If you don't have a link, I will often send back a request for more info. Many people don't even respond to that. It wastes everyone's time. Don't send a release unless you have a link.

--OH MY GOD why are you not putting your full name on there? ESPECIALLY when you have a ton of volunteers and interns working with you. Because I am a glutton for punishment, I will call you up and try to get the person who doesn't know how to submit things to do it correctly. If I can't reach someone, I'll probably write you off completely.

--If you don't enter all 15 events of your festival as a related series, we have to approve every single one separately. That takes time. That means that we have to set time aside to go through them: if you don't follow this formatting guideline, you probably need more editing in general. And THAT means that your event won't go up until later, if at all.

--In our particular system, the submitter can make changes to his or her own submitted event. If you post the event and it has no info (most basic: website link, particularly when things are TBA), that's super annoying but not the end of the world. But if you can't tidy up your listing yourself, we will want to tear our hair out.

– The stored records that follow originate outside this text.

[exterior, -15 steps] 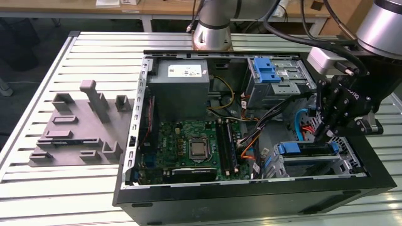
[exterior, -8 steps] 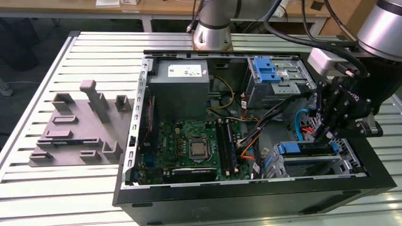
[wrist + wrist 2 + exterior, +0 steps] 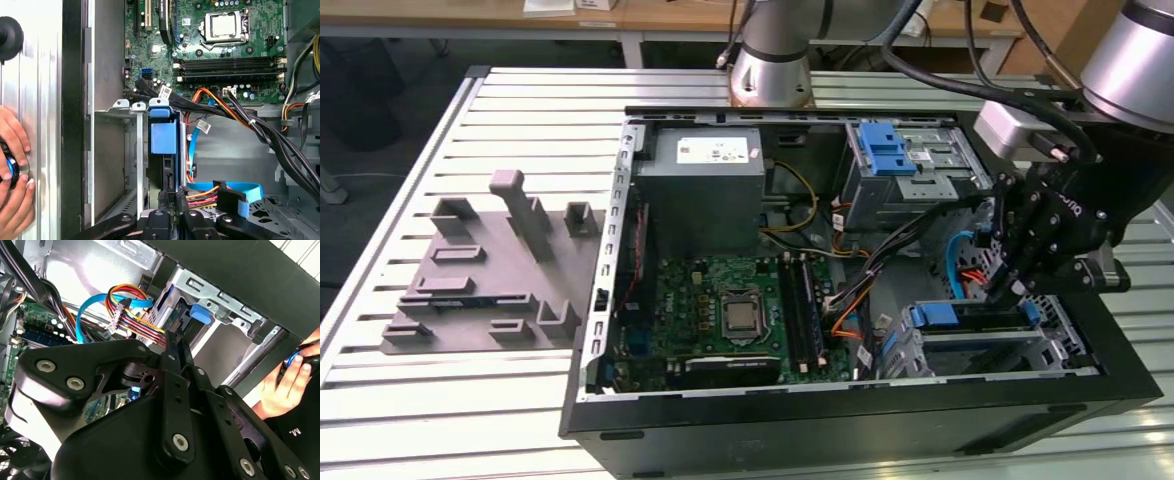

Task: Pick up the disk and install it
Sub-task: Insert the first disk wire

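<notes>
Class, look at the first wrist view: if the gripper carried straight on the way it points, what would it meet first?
Most likely the disk, standing on edge in its blue bracket inside the metal drive cage. The gripper lines up with that slot; depth is unclear, and nearby cables might brush it.

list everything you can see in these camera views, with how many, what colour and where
computer case: one, black, open on the slatted table
motherboard: one, green, case floor
power-supply box: one, grey, case's far corner
disk: one, blue-bracketed, standing in the metal drive cage
cables: several, blue, red, orange, yellow, black, beside the cage
fixture: one, grey, exterior view's left
hand: a person's, outside the case
gripper: one, black, over the cage
</notes>
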Robot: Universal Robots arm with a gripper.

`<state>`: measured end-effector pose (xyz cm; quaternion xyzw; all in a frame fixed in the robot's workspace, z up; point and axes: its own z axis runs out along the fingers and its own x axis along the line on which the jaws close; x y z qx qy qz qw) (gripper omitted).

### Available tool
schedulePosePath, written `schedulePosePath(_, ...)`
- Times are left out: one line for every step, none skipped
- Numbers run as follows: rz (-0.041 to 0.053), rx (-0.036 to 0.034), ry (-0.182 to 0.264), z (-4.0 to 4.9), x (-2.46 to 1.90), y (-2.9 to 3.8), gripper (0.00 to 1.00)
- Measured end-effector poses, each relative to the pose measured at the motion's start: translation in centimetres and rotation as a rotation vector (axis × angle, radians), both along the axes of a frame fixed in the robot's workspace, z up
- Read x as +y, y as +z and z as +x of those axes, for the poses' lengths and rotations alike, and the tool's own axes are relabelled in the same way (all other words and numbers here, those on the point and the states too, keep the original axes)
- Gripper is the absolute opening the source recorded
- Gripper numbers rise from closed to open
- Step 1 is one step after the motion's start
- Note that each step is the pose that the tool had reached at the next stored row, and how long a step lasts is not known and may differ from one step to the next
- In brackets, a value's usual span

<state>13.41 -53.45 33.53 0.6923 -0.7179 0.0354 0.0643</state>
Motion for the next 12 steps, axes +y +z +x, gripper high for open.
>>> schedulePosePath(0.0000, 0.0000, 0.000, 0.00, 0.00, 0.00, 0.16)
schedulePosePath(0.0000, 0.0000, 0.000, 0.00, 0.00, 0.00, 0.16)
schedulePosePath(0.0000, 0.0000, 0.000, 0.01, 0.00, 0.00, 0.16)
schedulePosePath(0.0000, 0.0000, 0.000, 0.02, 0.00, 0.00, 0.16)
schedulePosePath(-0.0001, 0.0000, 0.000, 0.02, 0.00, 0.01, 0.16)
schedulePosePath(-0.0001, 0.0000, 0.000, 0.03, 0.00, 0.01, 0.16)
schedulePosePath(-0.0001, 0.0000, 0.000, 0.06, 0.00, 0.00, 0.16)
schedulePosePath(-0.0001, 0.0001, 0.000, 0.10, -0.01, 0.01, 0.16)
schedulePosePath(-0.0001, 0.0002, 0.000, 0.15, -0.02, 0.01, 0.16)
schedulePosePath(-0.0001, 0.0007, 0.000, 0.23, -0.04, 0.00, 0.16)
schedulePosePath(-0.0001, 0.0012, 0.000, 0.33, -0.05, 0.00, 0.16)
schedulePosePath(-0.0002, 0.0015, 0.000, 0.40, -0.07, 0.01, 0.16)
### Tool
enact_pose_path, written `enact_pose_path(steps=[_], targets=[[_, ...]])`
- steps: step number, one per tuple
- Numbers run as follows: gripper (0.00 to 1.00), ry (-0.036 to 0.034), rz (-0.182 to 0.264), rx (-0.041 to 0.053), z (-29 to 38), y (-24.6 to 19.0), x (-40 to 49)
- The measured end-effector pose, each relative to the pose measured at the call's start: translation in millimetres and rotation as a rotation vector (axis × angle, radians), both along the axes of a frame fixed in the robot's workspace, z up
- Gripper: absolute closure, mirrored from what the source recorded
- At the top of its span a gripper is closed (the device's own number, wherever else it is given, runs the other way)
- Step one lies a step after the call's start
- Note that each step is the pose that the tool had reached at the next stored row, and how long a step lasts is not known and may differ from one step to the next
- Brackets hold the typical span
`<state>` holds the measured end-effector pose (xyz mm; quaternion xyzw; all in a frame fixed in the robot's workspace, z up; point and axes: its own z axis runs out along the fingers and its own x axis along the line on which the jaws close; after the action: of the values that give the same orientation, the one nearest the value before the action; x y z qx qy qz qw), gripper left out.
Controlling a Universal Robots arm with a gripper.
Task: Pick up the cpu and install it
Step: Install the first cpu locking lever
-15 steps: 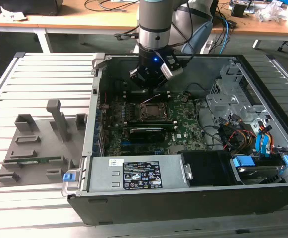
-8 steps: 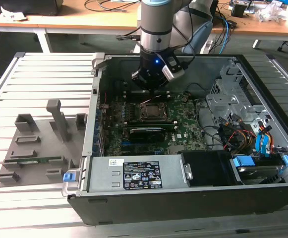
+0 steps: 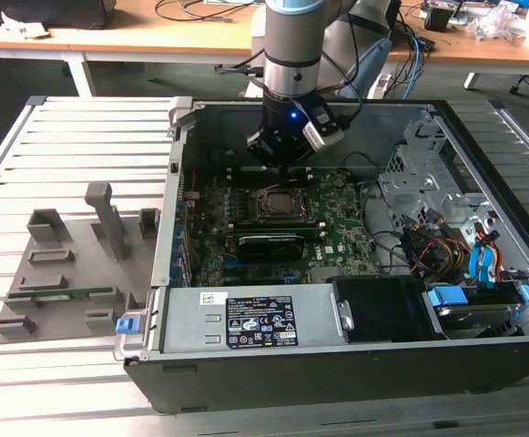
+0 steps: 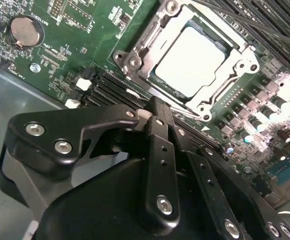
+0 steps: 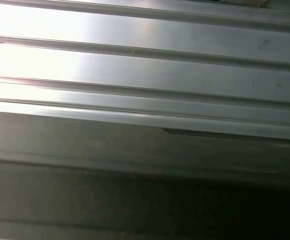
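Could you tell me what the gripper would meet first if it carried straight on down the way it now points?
Probably the motherboard beside the socket frame. In the exterior view the gripper points down into the open computer case, and in the second wrist view the cpu in its socket lies slightly ahead; depth is unclear.

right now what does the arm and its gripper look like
The arm is a silver-grey cylinder with a light blue band at its top joint, black cables alongside and a small blue light low on the wrist. The gripper is matte black, built of bolted linkage bars with silver screws.
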<state>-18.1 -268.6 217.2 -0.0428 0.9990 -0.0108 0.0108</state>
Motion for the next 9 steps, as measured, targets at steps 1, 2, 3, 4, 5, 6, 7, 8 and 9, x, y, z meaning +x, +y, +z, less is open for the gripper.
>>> enact_pose_path(steps=[1, 2, 3, 4, 5, 6, 7, 8, 9], targets=[[0.89, 0.0002, 0.000, 0.0000, -1.1, 0.0, 2.3], [0.89, 0.0005, 0.000, 0.0000, -1.9, 0.0, 4.1], [0.89, 0.0006, 0.000, 0.0000, -2.7, 0.0, 5.5], [0.89, 0.0007, 0.000, 0.0000, -3.3, 0.0, 6.3], [0.89, 0.0008, 0.000, -0.0002, -3.7, 0.0, 6.7], [0.89, 0.0008, 0.000, -0.0003, -4.5, 0.0, 7.5], [0.89, 0.0008, 0.000, -0.0004, -5.4, 0.0, 8.0], [0.89, 0.0009, 0.000, -0.0005, -6.6, 0.0, 8.6], [0.89, 0.0008, 0.000, -0.0006, -7.3, 0.0, 8.7]])
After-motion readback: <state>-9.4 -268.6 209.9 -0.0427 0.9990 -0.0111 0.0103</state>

The overall rule of thumb is that whoever is on the other end has absolutely no time to deal with you and your needs. Sad but true. Act accordingly.
posted by Madamina at 7:22 AM on May 1, 2014 [1 favorite]

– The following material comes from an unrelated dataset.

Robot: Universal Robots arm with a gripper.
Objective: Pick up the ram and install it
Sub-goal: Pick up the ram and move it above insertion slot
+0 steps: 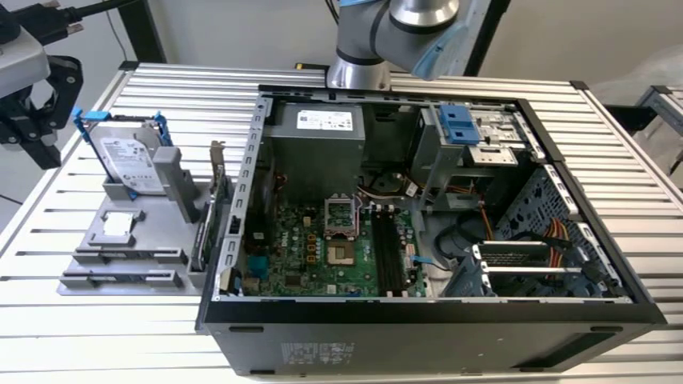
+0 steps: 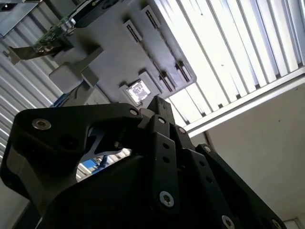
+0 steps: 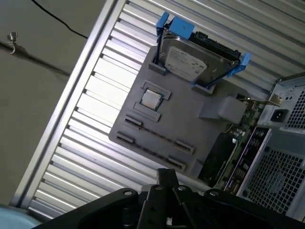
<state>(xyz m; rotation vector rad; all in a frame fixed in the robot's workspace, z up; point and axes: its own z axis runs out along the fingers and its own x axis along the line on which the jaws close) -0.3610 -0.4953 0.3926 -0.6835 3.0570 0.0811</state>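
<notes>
**Operator:** Where is my gripper, and is it holding anything?

**Spotter:** Your gripper (image 3: 167, 176) hangs over the slatted counter (image 1: 107, 336), on the far side of the grey holder (image 1: 139, 232) from the computer case (image 1: 427, 320), at the exterior view's left. In both wrist views its fingertips sit together in one narrow tip; you have nothing clamped between them.

**Operator:** And the ram?

**Spotter:** I can't pick the ram out for you with any certainty. Inside the case, long dark slots (image 1: 385, 256) run along the green board (image 1: 309, 256), just to the exterior view's right of the square socket (image 1: 339, 216); whether a strip stands in one of them, I cannot tell.

**Operator:** What lies outside the case?

**Spotter:** Your holder lies flat on the counter, just beside the case panel that carries the power socket (image 3: 279, 114). A silver hard drive (image 1: 128, 160) in blue rails stands tilted on the holder's end nearer the arm's base (image 1: 357, 72); a small square chip (image 1: 120, 226) lies flat in a recess of the holder. A card with a black cover (image 3: 220, 151) stands on edge between the holder and the case; the arm's base rises just behind the case.
</notes>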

2. Yes that's weird that you're not signing off with a full name.

Totally. I know its the internets but be professional and fully engaged & put the last name in.
posted by St. Peepsburg at 8:06 AM on May 1, 2014

Also, a couple of volunteers have been helping me email the media and I can't watch everything that goes out with my name on it.

Yeah, if you literally can't (because....one of the volunteers lives in a different time zone? Or something?), then you have to change procedures or scheduling so that you can. Or make it so that the text is so templated that all the volunteers have to do is drop in the name/time/venue. If it has your name on it, you must know what it says. I work in a communications department but I am not your (or anyone else's) comms person, but boy do I see a lot of behind-the-scenes comms stuff. Nothing here gets sent out without review and approval from the people whose names will be on it, no matter who did the actual writing.
posted by rtha at 8:13 AM on May 1, 2014

Having worked for a newspaper as the guy who sorted press releases for a community calendar, I can assure you that I would never* have contacted you to let you know I received it. If I liked it, I would include it in the calendar, but that's all.

*Except for one guy who was so fascinating that I talked to him on the phone and ended up interviewing him for a special feature.
posted by tacodave at 3:53 PM on May 1, 2014

Thanks for your responses, Mefites, completing my crash course in PR. We did get press coverage beyond the usual, in TV, radio, print and online. It just all tumbled in at the last minute. I learned a lot, in part thanks to the advice I got here.